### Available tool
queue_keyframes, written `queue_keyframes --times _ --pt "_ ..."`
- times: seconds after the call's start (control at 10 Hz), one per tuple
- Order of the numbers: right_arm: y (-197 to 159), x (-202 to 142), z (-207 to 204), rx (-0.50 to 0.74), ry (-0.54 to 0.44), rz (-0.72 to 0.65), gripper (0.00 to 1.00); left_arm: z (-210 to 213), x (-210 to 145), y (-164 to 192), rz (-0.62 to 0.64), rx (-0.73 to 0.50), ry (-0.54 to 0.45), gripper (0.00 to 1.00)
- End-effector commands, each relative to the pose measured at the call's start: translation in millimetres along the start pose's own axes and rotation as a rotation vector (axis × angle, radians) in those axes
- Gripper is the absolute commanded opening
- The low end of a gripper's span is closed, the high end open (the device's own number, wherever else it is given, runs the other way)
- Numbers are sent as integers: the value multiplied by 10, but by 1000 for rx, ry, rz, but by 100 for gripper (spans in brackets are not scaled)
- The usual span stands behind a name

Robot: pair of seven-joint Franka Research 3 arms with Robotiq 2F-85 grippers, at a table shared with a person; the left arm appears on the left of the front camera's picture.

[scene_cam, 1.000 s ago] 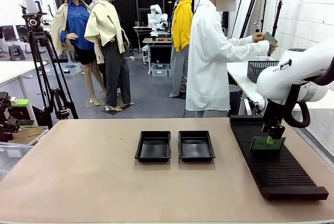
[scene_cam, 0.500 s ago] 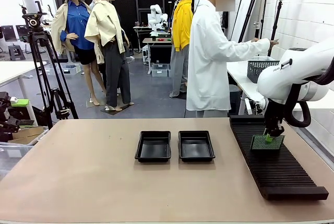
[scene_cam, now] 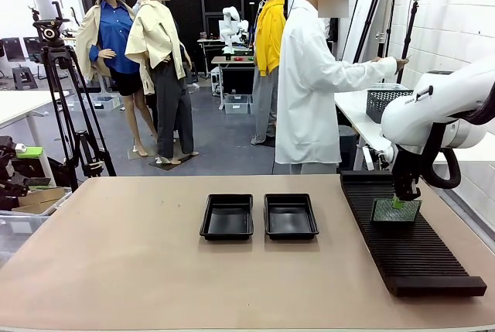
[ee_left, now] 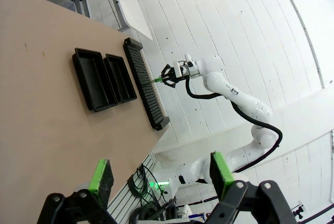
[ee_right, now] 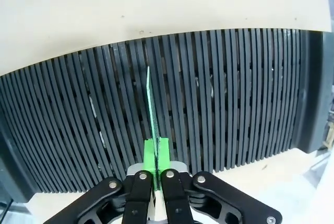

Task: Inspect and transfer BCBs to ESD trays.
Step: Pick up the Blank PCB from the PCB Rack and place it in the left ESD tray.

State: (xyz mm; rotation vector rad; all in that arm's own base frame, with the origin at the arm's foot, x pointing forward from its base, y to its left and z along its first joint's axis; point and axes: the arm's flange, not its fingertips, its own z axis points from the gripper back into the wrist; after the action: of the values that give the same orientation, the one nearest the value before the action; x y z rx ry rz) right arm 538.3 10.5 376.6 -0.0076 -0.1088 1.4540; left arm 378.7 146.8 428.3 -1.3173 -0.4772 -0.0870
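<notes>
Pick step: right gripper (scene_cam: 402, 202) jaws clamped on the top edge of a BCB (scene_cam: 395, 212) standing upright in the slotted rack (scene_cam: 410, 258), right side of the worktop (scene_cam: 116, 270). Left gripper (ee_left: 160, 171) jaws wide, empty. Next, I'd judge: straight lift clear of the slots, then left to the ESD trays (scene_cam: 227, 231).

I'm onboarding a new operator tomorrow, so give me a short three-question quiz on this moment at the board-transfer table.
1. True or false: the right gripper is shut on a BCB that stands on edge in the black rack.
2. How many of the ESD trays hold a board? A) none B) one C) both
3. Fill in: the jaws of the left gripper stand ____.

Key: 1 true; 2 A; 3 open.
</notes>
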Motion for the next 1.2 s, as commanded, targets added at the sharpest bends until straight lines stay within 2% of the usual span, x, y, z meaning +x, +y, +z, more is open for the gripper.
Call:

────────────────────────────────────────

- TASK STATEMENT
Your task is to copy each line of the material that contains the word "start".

- REPLY
- times: seconds after the call's start (control at 10 Hz), one per tuple
- End-effector commands, each relative to the pose measured at the call's start: translation in millimetres along the start pose's own axes and rotation as a rotation vector (axis × angle, radians) in those axes

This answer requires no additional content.